Book review on A Whack on the Side of the Head

It’s super hard to believe A Whack on the Side of the Head has been kicking sand into the face of boring approaches for 25 years or more.

Why? Because for stuff that makes perfect sense it’s surprising more people and companies haven’t taken it on board yet!

This is my little bouillabaisse summary of what the book gave me – I’m pretty sure it will give you something else, so if you can, please get your mitts on a copy.

Anyway, let’s get whacking!

We’re all connected, man!

The world is made up by a series of connections we make with the world around us. If you are playing the game where you spot the blue cars, you’ll notice a lot of blue cars on the road for weeks afterwards because you’ve trained yourself to look for them.

The book takes it a little bit further.

You’ll also ignore anything that contradicts that bubble of belief and invent ways around it so you can keep believing.

It’s not as sinister as it sounds. It’s what humans do. We seek out our own patterns and look for things to justify what we think and do.

If you can get your head around that, being able to communicate with people as opposed to at people starts making a lot more sense. You’ll start seeing what people respond well to instead of assuming you know best.

And you’ll be able to let go of ideas that really aren’t that good with more grace too.

 

Right Answers – the road to Wrongsville?

Why are your keys in the last place you look? Because if you kept looking once you’d found them, you’d be a bit weird. But what about the things you find on the way to your keys- are you limiting what else you can discover if you just focus on finding the one thing?

The message in the book is that there are potentially many ‘right’ answers, all depending on what you are looking for, so why settle for one?

If you only have one idea, you’ll only have one way out available to you if things don’t go to plan. That makes it a little more important to have a few more now doesn’t it?

 

Making Use of Waste

Don’t just solve problems, recognise opportunities. Every time you do something even if it doesn’t work the way you expect something happens. Sometimes those by-products can be more valuable than what you set out to do.

It pays to observe the things that don’t happen as a result of what you do as much as the things that do. That has to be the biggest lesson for marketing or startup I’ve heard in…well, ever.

 

Imagination + Practical = Yay

Don’t kid yourself into thinking one is more important than the other. Imagination is what sprouts your new idea and the practical is what cultivates them. If you can’t do both, can you find someone else to even up the see-saw?

 

Ideas and their funny personalities

It’s certainly fine to fall out of love with ideas. In fact, this is healthy behaviour. Hanging onto what doesn’t serve us anymore or having them around ‘just because’ is when it all goes tits up. If your idea sucks balls, get rid of it and let something else grow in its place.

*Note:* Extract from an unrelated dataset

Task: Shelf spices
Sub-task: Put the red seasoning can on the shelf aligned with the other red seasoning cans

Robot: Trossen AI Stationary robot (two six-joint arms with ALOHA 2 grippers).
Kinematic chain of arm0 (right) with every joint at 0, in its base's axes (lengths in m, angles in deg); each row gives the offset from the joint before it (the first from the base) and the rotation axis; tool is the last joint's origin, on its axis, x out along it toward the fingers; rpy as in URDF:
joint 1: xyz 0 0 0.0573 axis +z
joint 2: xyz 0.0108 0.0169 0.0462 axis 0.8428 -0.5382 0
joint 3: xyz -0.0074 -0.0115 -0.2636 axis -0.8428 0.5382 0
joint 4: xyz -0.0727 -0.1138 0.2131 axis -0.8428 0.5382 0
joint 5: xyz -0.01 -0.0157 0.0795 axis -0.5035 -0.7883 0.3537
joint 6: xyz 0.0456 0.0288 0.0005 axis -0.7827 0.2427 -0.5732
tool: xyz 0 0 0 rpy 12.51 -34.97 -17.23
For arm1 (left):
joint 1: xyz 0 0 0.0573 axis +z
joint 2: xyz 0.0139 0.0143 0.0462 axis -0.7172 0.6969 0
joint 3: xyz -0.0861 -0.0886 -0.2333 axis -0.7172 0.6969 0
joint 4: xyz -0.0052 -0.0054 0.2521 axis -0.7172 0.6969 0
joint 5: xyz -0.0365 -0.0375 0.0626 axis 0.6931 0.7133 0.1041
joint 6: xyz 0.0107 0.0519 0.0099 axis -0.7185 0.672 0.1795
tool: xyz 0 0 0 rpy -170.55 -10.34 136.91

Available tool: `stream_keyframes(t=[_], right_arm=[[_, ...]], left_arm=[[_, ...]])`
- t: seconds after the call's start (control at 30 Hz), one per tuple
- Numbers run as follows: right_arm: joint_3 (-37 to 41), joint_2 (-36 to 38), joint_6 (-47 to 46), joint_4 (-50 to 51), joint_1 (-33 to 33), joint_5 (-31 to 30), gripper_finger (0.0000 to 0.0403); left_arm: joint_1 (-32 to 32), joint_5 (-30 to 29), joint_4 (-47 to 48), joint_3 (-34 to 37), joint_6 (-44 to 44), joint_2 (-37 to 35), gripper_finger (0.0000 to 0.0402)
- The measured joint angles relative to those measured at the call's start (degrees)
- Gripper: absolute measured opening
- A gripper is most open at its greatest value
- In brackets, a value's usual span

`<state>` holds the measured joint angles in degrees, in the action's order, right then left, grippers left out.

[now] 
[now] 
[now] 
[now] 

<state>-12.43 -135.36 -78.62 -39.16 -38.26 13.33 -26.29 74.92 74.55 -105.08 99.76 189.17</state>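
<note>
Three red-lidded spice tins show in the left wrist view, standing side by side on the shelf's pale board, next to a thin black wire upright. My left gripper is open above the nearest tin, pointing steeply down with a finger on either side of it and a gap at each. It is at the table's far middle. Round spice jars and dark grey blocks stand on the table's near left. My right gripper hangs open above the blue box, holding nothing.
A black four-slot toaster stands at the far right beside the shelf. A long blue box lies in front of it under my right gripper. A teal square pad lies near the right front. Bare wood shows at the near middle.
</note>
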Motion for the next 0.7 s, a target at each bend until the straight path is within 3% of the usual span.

On the flip side, you can absolutely adore the heck out of your wonderful idea, but unless you can communicate it to people, that passion won’t transfer.

“Dogs bark at what they don’t understand” and so too do customers, art critics, journalists and friends.

Don’t blame the audience for not understanding your message. You need to take responsibility for giving people the knowledge and tools needed to understand what you are aiming to do.

Otherwise, what’s the point?

Inspiration

It’s chockfull of quote-y goodness (we’re talking pages of Heraclitus alone!) so I won’t bore you to tears but here are my 3 favourites from the book:

“All art is a series of recoveries from the first line. The hardest part to put down is the first line, but you must.” Nathan Olivera, artist.

“Expect the unexpected or you won’t find it.” Heraclitus.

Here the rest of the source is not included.